La direction de Renault et les partenaires sociaux doivent entériner ce mercredi l’accord de compétitivité souhaité par Carlos Ghosn afin d'affronter la baisse du marché automobile européen tout en maintenant un volume de production suffisant en France.

Mardi, trois syndicats ont approuvé le texte qui prévoit notamment un gel des salaires en 2013, une augmentation du temps de travail et la suppression de 7500 postes en France d’ici 2016. « C’est un plan réaliste qui prend en compte des difficultés qui devraient durer encore trois ans sur le marché européen », déclare le PDG de Renault-Nissan dans une interview accordée aux Echos. « Mais c'est aussi un plan ambitieux qui assure qu'une fois la crise passée, Renault n'aura pas bradé sa ligne de produits, sa stratégie ou ses ambitions géographiques ».
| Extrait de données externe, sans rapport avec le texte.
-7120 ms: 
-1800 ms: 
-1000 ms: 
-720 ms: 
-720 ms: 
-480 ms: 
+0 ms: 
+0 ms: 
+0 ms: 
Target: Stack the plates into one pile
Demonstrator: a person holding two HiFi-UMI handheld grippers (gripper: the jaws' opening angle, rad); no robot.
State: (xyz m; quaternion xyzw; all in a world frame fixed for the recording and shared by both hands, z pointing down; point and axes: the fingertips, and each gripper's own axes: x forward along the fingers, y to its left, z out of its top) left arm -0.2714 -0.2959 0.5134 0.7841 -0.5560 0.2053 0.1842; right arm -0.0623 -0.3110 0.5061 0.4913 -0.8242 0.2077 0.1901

Grâce aux nouvelles conditions de travail ainsi qu’aux suppressions de postes, Renault espère économiser 500 millions d’euros par an. « Il y a aussi des économies indirectes encore difficiles à chiffrer », note Carlos Ghosn. « Par cet accord, la base opérationnelle France démontre à tous nos partenaires industriels qu'elle peut redevenir compétitive. Les usines françaises de Renault redeviennent crédibles et donc attractives », ajoute-t-il.

Pas de fermeture d'usine

En échange des efforts demandés à ses salariés, Renault s’est engagé à ne pas fermer d’usine en France et à ne procéder à aucun plan de sauvegarde d’emploi (PSE) ou de départs volontaires d’ici à 2016. La plupart des suppressions de postes seront des départs naturels non remplacés. Renault prévoit par ailleurs une hausse des volumes produits en France, qui passeraient de 532 000 véhicules aujoud'hui à 710 000 en 2016 grâce à la contribution de ses partenaires, Nissan et Daimler.

Pour la CGT, seul syndicat à s’être opposé au texte, ces engagements sont insuffisants au regard de l'accélération des réductions d'effectifs.  En 2011, le groupe employait 55 000 personnes en France, contre 44 642 aujourd’hui. Ce chiffre devrait chuter à 37 142 fin 2016.

Vers 11h45, le titre cède 1,6% sur un marché en baisse de 0,4%. Depuis le début de l’année, il affiche une hausse de 30%, soit la deuxième meilleure performance du CAC 40. Les investisseurs ont notamment salué la résistance des résultats du groupe dans un environnement difficile en 2102 ainsi que le nouveau plan de compétitivité.